Apprends de tes erreurs
Il est arrivé une fois que le mollah Nasruddin avait économisé quelques pièces de monnaie et il a pris la décision d’acheter un âne. Il est allé au marché, a étudié les animaux là-bas, en a acheté un qui semblait prometteur. Il a attaché une corde autour de son cou et il a commencé à le ramener à la maison.
Alors qu’il s’en allait, le mollah réfléchissait profondément à tous les avantages qu’il tirerait de son nouvel âne, labourant ici, transportant là-bas. Il était tellement perdu dans ses pensées qu’il a attiré l’attention de deux hommes, le genre de fainéants malhonnêtes qui semblent toujours se rassembler aux abords d’un marché. Pensant profiter de la distraction du mollah, ils se sont approchés discrètement, ont délié l’âne, puis l’un d’eux a attaché la corde autour de son cou, tandis que l’autre menait l’âne.
Lorsque Nasruddin est arrivé chez lui, il a été étonné de découvrir qu’il ne menait pas un âne, mais un ruffian d’aspect sournois. “Qui êtes-vous?” demanda-t-il.
“Oh, Dieu soit loué”, dit l’homme en tombant à genoux et en embrassant les mains de Nasruddin. “Tu m’as sauvé, maître, d’une punition terrible. Sachez qu’une fois, en disant une mauvaise parole à ma chère mère, j’ai été transformé en bête. Et c’est seulement en venant dans votre saint soin que j’ai retrouvé ma forme humaine. Que la miséricorde de Dieu soit louée!” Et il a tenu les mains de Nasruddin sur ses yeux et a réussi à pleurer quelques larmes (toujours une compétence utile pour cette sorte de personne).

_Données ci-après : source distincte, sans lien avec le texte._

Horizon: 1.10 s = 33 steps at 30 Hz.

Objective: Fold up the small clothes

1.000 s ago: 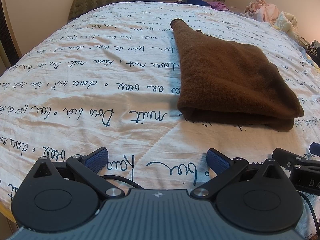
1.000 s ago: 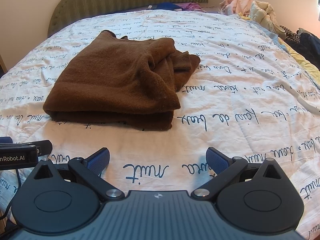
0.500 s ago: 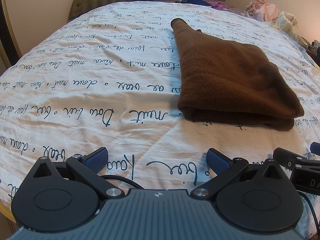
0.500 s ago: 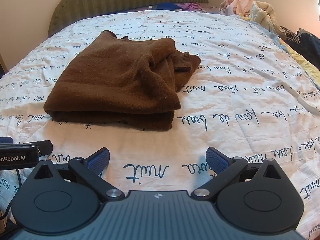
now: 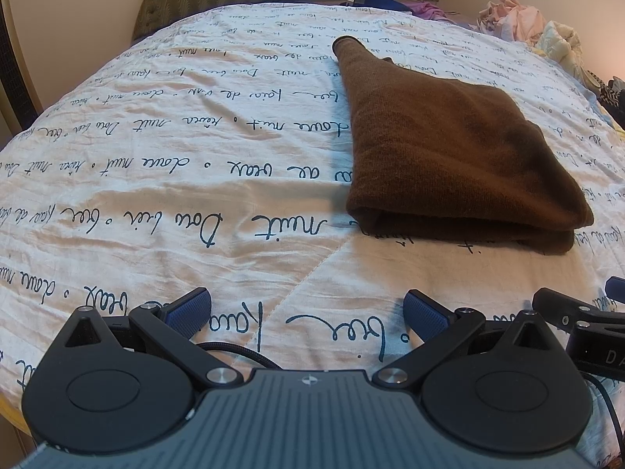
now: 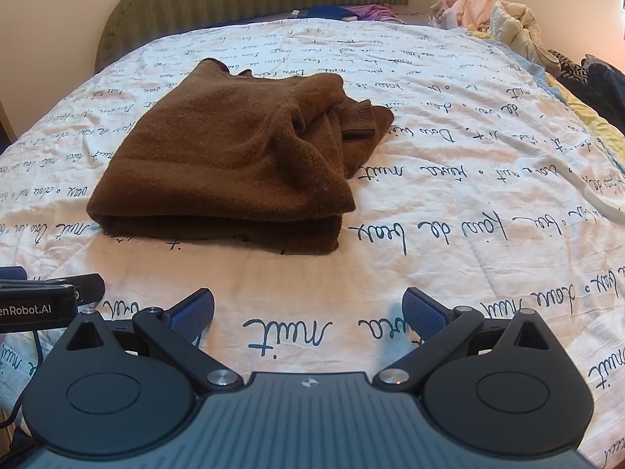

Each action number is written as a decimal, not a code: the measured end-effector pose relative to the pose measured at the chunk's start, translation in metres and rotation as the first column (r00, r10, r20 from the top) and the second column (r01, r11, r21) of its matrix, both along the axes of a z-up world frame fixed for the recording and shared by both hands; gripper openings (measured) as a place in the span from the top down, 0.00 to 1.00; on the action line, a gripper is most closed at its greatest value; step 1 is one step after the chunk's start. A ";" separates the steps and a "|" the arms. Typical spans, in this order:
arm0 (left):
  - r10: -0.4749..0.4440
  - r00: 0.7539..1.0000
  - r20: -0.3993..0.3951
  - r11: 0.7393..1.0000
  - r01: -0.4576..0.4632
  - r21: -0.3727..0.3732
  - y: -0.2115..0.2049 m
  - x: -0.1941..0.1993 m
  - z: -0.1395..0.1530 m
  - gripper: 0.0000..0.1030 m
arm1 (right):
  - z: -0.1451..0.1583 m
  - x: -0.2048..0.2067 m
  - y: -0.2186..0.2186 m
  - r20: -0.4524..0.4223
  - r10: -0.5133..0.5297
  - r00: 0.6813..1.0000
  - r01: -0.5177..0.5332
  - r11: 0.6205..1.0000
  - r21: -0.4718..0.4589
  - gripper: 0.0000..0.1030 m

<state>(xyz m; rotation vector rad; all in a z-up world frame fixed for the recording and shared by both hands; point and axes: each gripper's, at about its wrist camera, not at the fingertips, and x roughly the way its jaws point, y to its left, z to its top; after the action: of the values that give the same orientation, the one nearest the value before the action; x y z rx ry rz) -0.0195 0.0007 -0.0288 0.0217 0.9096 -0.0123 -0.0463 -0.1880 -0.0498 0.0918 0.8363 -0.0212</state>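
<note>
Folded brown sweater (image 6: 230, 164) is lying on the bed (image 6: 449, 203). Left gripper (image 5: 308, 312) and right gripper (image 6: 308, 312) are hovering short of it, jaws spread wide, gripping nothing.

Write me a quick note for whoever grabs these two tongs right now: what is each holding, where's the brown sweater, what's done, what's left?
Left tongs: open, empty, above the bedspread.
Right tongs: open, empty, alongside.
Brown sweater: folded in layers mid-bed, ahead of both, untouched. One cuff pokes out on its right side.
Done: the main folds.
Left: probably tuck that cuff in; the clothes pile at the far right may be next.
</note>
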 end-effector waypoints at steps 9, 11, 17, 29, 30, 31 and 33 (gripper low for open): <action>0.000 1.000 0.000 1.000 0.000 0.000 0.000 0.000 0.000 0.00 | -0.001 0.000 0.001 0.000 0.002 1.000 -0.002 1.000 0.002 0.00; 0.001 1.000 0.001 1.000 -0.001 0.000 0.000 0.000 0.000 0.00 | -0.001 0.000 0.001 0.000 0.002 1.000 -0.002 1.000 0.001 0.00; 0.006 1.000 0.001 1.000 -0.006 -0.002 0.002 0.001 0.002 0.00 | -0.001 0.000 0.001 -0.001 0.003 1.000 -0.003 1.000 0.002 0.00; 0.004 1.000 0.000 1.000 -0.004 0.002 0.002 0.001 0.002 0.00 | -0.001 0.000 0.002 -0.001 0.004 1.000 -0.004 1.000 0.005 0.00; 0.004 1.000 0.000 1.000 -0.004 0.002 0.002 0.001 0.002 0.00 | -0.001 0.000 0.002 -0.001 0.004 1.000 -0.004 1.000 0.004 0.00; 0.003 1.000 0.000 1.000 -0.003 0.002 0.002 0.001 0.001 0.00 | -0.001 0.000 0.002 -0.001 0.004 1.000 -0.004 1.000 0.004 0.00; 0.003 1.000 0.000 1.000 -0.003 0.003 0.002 0.002 0.001 0.00 | -0.001 0.000 0.002 -0.001 0.005 1.000 -0.004 1.000 0.005 0.00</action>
<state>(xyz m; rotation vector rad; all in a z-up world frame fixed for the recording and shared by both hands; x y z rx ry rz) -0.0179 0.0024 -0.0276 0.0230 0.9094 -0.0084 -0.0466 -0.1864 -0.0508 0.0943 0.8380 -0.0151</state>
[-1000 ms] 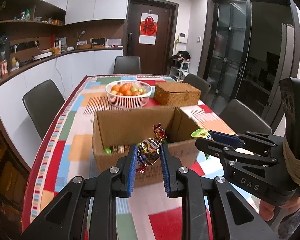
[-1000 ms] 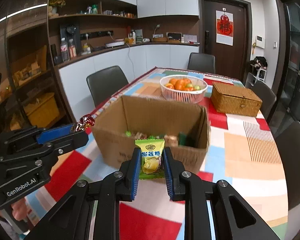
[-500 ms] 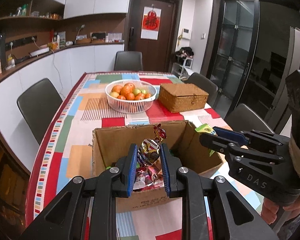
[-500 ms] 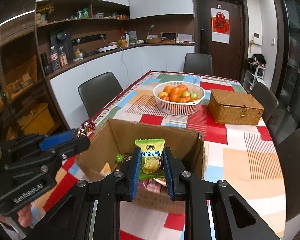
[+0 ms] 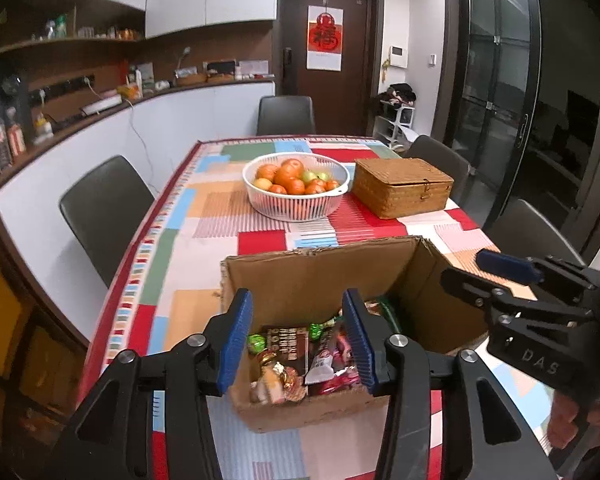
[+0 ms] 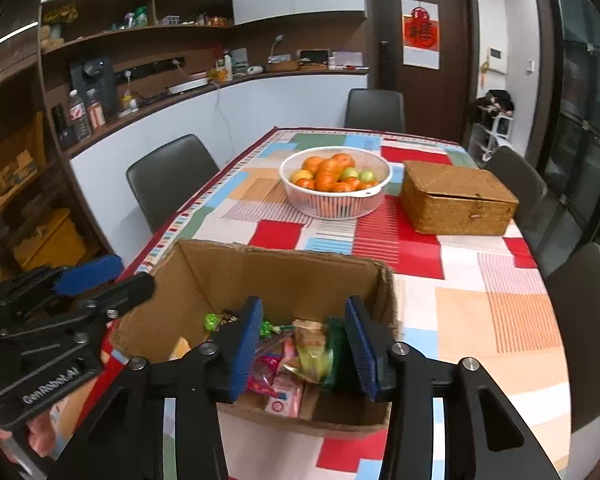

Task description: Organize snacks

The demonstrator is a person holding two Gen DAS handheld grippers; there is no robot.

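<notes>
Both tools, left tool [image 5: 298,336] and right tool [image 6: 304,344], have just spread and pinch nothing, above the cardboard box [image 5: 320,276]; the snacks [image 5: 296,360] below are partly hidden.

A white slatted plastic basket [image 5: 296,196] of oranges and green fruit stands mid-table on the patchwork-coloured tablecloth [image 5: 204,216], just beside a closed woven wicker box [image 5: 402,188]. Dark padded chairs [image 5: 104,208] ring the table; a red paper hanging [image 5: 325,38] marks the brown door.
</notes>
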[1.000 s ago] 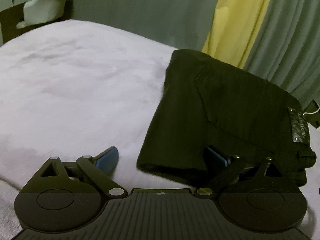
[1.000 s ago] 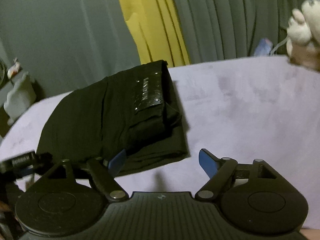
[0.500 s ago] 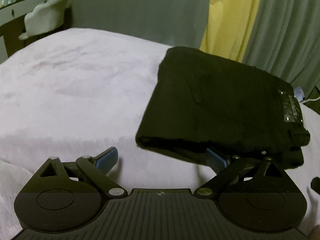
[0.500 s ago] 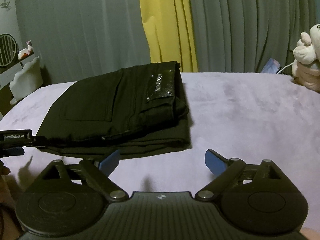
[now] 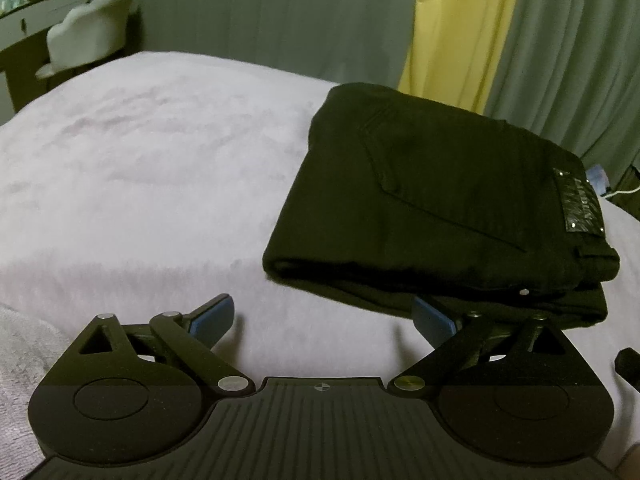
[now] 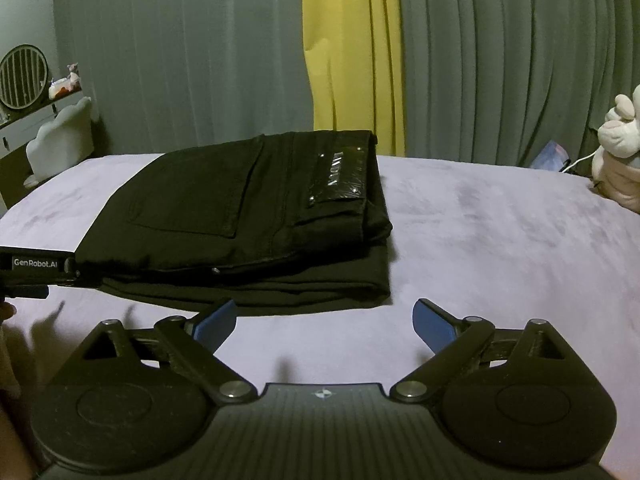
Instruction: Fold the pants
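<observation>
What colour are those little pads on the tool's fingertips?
Blue. The pads show best in the right wrist view, on the open right tool.

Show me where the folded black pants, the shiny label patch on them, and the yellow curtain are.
folded black pants [image 6: 208, 204]: right wrist view, on the back pocket panel.
shiny label patch [image 6: 338, 178]: right wrist view, middle of the glossy patch at the waistband.
yellow curtain [image 6: 352, 52]: right wrist view, mid-height on the yellow strip.

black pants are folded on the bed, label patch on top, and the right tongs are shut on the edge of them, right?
Not quite: the right tongs are open, clear of the pants, as the right wrist view shows. The rest holds: the pants lie folded on the bed with the patch on top.
</observation>
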Demonstrator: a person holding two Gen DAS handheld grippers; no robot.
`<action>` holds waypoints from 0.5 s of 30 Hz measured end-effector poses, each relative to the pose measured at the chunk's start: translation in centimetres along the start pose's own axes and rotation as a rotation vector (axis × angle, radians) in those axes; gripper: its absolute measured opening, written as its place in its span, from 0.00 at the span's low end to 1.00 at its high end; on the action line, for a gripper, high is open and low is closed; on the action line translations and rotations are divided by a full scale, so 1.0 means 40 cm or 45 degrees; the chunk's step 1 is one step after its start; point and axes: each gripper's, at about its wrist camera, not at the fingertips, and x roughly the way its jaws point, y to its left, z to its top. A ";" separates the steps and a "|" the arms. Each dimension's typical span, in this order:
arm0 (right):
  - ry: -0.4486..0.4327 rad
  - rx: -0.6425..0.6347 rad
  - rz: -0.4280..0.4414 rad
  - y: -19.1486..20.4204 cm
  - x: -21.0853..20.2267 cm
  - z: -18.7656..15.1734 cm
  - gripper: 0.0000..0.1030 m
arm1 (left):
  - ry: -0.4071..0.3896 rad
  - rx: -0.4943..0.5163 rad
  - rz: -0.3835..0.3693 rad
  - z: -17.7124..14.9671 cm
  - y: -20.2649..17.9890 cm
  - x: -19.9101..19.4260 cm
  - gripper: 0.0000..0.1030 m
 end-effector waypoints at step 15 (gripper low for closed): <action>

Le mollah était plutôt touché et un peu impressionné par le fait qu’il avait pu aider quelqu’un dans une telle situation. Il détacha immédiatement la corde, donna à l’homme des conseils pieux sur la vie de vertu et envoya le ruffian sur son chemin.
Le lendemain, cependant, il a commencé à repenser aux avantages d’avoir un âne, et il a donc trouvé quelques pièces de plus quelque part et est retourné au marché. En étudiant les ânes à vendre, à sa grande surprise, il aperçut le même animal qu’il avait acheté la veille.
“Voyons,” dit le mollah en remuant le doigt devant le nez de l’âne, “tu es manifestement un cas désespéré. Tu ne peux pas apprendre de tes erreurs ? Et n’attends pas à ce que je te sauve encore, je ne peux pas me le permettre.”